Crime contre l’humanité : exécution d’un plan concerté (génocide, extermination, déportation, esclavage) inspiré par des motifs politiques, religieux, raciaux perpétré à l’encontre de tout ou partie d’un groupe de population civile. C’est un crime de droit international défini en 1945 par l’Organisation des Nations Unis.

Génocide : mot forgé en 1944 pour définir la destruction systématique d’un groupe humain que ce soit pour des raisons ethniques, religieuses ou politiques.

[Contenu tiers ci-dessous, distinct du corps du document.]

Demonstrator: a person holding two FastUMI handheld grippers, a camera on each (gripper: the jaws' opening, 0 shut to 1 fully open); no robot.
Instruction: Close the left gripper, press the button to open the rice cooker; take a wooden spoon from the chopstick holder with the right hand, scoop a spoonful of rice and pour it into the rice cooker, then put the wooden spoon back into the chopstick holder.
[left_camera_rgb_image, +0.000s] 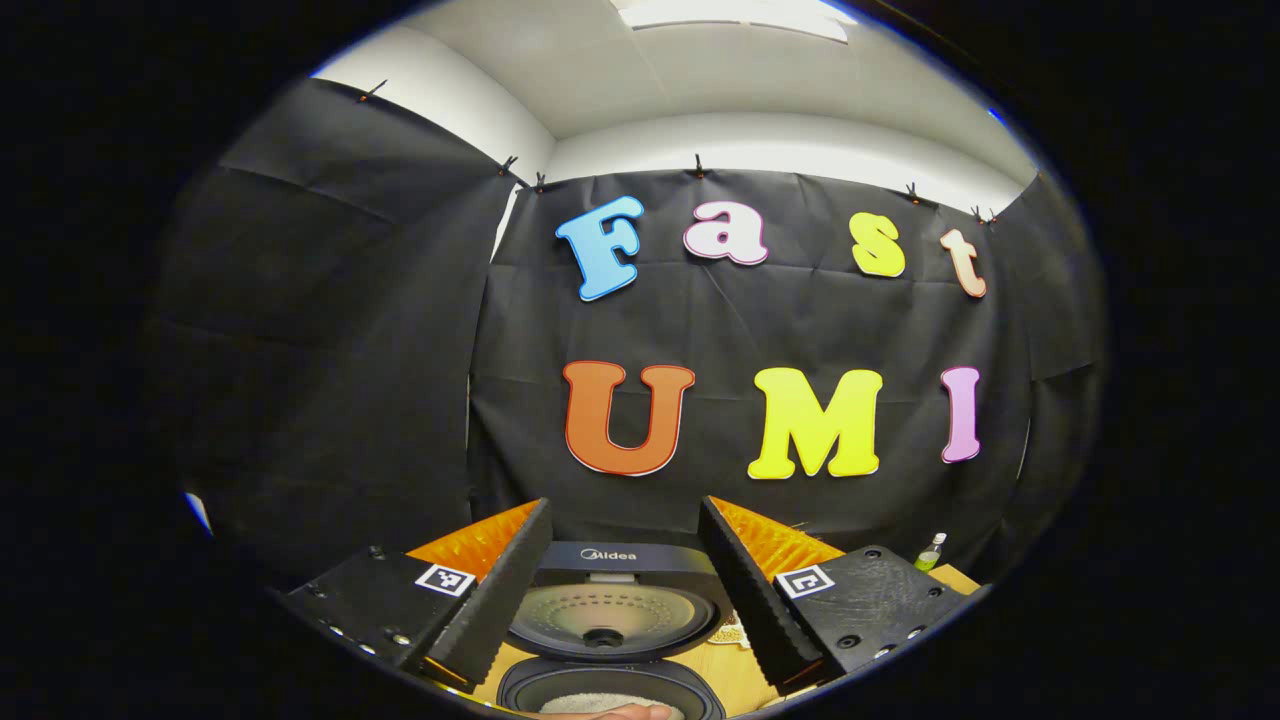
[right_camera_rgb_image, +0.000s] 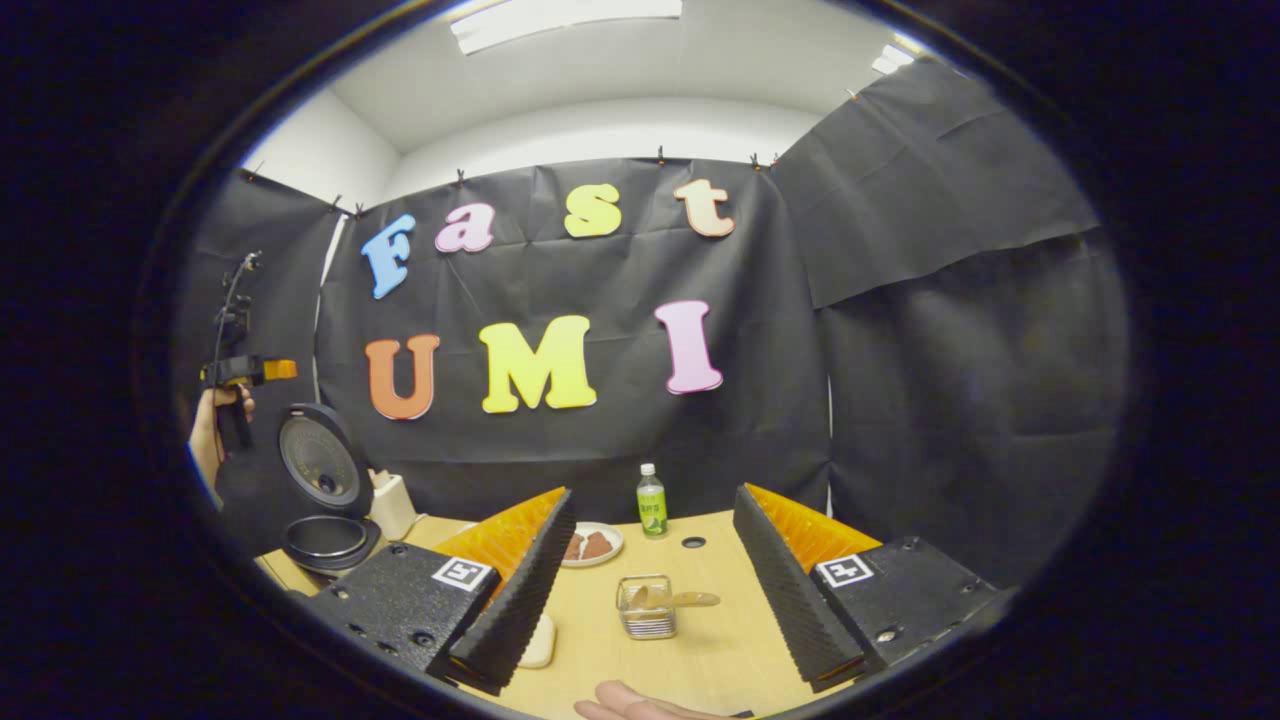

Ghetto : mot d’origine italienne désignant, à partir de la Renaissance, les quartiers juifs des ville d’Europe. Durant la Seconde Guerre mondiale, les Juifs d’Europe centrale ont été enfermés par les nazis dans des ghettos dont ils ne pouvaient pas sortir.

Kapo : détenu le plus souvent de droit commun, responsable d’un commando (« kommando ») de travail.

Kommando : détachement de détenus affectés à une tâche. Ce terme désignait aussi le lieu détention fixe ou provisoire dépendant d’un camp de concentration de même que les détenus qui le constituaient.

Négationnisme : doctrine niant la réalité du génocide des Juifs par les nazis et l’existence des chambres à gaz.

Solution finale : expression employée par les nazis pour désigner de manière codée l’extermination des Juifs.

Shoah : signifie catastrophe en hébreu et désigne l’extermination des Juifs en Europe par les nazis.

Totalitarisme : pratique d’encadrement de la société au sein de structures qui ont pour objet de « transformer l’homme » en le modelant sur l’objectif idéologique que s’assigne le régime, ici la prédominance de la race aryenne. : donner à la masse de la population une volonté collective, absorber l’homme sous tous ses aspects dans le tout idéologique racial.